During an explosive court hearing in the lawsuit accusing former Miami Commissioner Joe Carollo of using city resources to punish political opponents, an unexpected character with little connection to City Hall took center stage this week.

Jeffrey Epstein, the multimillionaire who was indicted on sex trafficking charges before his 2019 death, was the focus of the city’s deposition of Maritza Vasquez, a witness for plaintiffs Bill Fuller and Martin Pinilla. The Little Havana businessmen have alleged that Carollo weaponized government resources against them in an effort to destroy their businesses because they supported Carollo’s opponent in the 2017 election.

Vasquez previously served on the city’s code enforcement board in what was a volunteer position. The plaintiffs included Vasquez on their witness list, saying she would testify that during her time on the board, Carollo instructed her and other board members “to give the maximum penalties to Plaintiffs” and that Carollo tried to push her off the board when she “started speaking out about the injustices of selectively treating Plaintiffs’ properties unfairly.”

But as the city pointed out shortly after starting Vasquez’s deposition, she was also the longtime bookkeeper for Jean-Luc Brunel, a close Epstein associate who ran a modeling agency with an office in Miami Beach. Epstein admired Donald Trump’s agency, T Models, and created his own with Brunel. That agency, called MC2 Model Management, allegedly doubled as a pipeline for trafficking victims. Brunel, who scouted and recruited girls — often from poor families — in countries such as Brazil, Ukraine and Russia, was with Epstein in Paris the day before Epstein was arrested in 2019.

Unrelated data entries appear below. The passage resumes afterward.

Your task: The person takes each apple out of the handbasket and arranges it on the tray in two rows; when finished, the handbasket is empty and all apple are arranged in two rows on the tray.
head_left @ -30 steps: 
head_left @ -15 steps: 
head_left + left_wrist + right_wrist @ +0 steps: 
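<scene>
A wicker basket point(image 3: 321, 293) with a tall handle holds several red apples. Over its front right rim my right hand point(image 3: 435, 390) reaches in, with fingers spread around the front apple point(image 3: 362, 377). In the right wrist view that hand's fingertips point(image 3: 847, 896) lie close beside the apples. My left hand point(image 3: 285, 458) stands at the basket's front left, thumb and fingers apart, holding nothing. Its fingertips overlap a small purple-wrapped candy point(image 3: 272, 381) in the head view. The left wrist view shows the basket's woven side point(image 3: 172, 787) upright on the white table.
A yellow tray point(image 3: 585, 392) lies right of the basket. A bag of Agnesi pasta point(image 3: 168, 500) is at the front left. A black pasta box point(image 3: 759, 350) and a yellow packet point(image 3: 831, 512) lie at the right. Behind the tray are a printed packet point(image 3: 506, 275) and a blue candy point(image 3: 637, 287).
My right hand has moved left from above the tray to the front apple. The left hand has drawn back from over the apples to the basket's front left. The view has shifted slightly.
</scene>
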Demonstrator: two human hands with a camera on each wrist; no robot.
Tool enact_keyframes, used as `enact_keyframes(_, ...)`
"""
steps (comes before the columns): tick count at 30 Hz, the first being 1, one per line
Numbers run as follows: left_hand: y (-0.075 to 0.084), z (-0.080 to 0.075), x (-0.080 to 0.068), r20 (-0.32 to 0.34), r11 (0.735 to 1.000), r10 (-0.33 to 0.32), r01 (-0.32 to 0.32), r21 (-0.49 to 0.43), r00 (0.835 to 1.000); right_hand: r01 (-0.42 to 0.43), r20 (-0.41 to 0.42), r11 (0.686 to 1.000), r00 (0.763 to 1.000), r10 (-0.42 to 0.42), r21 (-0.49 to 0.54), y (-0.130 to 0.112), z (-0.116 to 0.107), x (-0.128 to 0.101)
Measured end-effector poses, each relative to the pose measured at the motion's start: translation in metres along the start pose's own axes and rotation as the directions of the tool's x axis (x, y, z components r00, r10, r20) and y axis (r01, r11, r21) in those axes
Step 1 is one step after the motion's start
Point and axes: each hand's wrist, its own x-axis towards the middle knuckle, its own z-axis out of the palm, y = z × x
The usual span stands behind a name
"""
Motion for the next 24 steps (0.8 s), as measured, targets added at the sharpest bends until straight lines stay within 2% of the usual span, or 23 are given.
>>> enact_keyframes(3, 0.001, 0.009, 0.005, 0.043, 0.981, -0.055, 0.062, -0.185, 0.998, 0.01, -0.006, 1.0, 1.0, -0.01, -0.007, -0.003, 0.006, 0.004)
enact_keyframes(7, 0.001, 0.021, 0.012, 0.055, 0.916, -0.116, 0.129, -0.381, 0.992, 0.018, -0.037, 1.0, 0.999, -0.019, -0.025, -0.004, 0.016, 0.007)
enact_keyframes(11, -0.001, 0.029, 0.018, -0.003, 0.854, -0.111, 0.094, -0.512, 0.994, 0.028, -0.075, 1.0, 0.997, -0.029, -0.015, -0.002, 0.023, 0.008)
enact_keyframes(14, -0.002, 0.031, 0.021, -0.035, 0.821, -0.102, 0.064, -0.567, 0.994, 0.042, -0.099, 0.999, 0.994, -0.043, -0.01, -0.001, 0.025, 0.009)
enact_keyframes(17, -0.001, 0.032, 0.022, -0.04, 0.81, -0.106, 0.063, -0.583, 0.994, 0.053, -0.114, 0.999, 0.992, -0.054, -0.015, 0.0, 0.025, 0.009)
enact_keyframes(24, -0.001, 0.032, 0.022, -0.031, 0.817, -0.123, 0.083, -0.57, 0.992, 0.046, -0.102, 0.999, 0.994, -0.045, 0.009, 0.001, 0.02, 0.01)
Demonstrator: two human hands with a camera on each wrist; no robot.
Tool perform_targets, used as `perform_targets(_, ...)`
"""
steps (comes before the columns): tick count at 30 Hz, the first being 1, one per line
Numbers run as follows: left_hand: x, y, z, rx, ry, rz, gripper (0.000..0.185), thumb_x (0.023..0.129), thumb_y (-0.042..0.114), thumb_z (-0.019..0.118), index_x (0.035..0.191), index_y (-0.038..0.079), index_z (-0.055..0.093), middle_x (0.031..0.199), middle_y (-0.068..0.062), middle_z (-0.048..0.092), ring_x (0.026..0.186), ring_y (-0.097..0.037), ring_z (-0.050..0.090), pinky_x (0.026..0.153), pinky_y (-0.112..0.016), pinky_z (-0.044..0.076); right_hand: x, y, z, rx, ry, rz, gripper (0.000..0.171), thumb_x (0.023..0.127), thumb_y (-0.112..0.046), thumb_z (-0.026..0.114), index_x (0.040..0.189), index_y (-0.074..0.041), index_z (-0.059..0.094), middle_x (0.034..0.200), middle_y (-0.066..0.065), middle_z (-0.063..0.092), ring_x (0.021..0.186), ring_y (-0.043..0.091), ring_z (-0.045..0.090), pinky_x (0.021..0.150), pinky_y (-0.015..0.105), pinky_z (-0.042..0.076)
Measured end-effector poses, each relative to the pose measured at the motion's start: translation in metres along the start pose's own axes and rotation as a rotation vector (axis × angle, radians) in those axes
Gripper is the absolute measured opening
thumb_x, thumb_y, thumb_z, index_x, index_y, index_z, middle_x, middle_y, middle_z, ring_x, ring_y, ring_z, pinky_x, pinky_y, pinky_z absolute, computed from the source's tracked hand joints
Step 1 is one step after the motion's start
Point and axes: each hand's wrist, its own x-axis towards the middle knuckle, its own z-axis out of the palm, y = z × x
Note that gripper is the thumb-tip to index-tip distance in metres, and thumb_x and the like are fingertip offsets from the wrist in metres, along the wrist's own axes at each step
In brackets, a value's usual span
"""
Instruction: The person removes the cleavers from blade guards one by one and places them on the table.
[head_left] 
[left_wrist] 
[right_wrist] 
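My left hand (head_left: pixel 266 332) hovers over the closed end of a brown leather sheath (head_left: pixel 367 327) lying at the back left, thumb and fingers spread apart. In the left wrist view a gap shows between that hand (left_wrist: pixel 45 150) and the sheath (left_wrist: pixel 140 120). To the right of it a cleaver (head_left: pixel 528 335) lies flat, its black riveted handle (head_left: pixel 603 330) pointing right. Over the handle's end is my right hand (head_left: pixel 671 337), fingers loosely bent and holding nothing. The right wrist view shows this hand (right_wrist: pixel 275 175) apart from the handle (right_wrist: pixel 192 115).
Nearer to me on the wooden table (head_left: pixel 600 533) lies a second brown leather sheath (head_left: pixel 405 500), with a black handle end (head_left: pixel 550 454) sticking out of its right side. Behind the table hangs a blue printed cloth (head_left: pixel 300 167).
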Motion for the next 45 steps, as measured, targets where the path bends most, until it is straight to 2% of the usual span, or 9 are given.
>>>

Vasquez, who named Brunel godfather of her oldest son, previously told the Miami Herald as part of a 2019 investigation into MC2 that the agency housed girls who never really worked as models, but were instead transported to parties at Epstein’s Palm Beach and Manhattan mansions.

READ MORE: Did a Miami-based modeling agency fuel Jeffrey Epstein’s ‘machine of abuse’?

Vasquez was appointed to the city’s code enforcement board in October 2020, more than a year after Epstein’s death and at a time when her links to Epstein via Brunel were well documented. Brunel, accused by models of drugging and raping them, was arrested by French authorities two months later in December 2020. In 2022, Brunel was found dead in his French jail cell in what was ruled a suicide.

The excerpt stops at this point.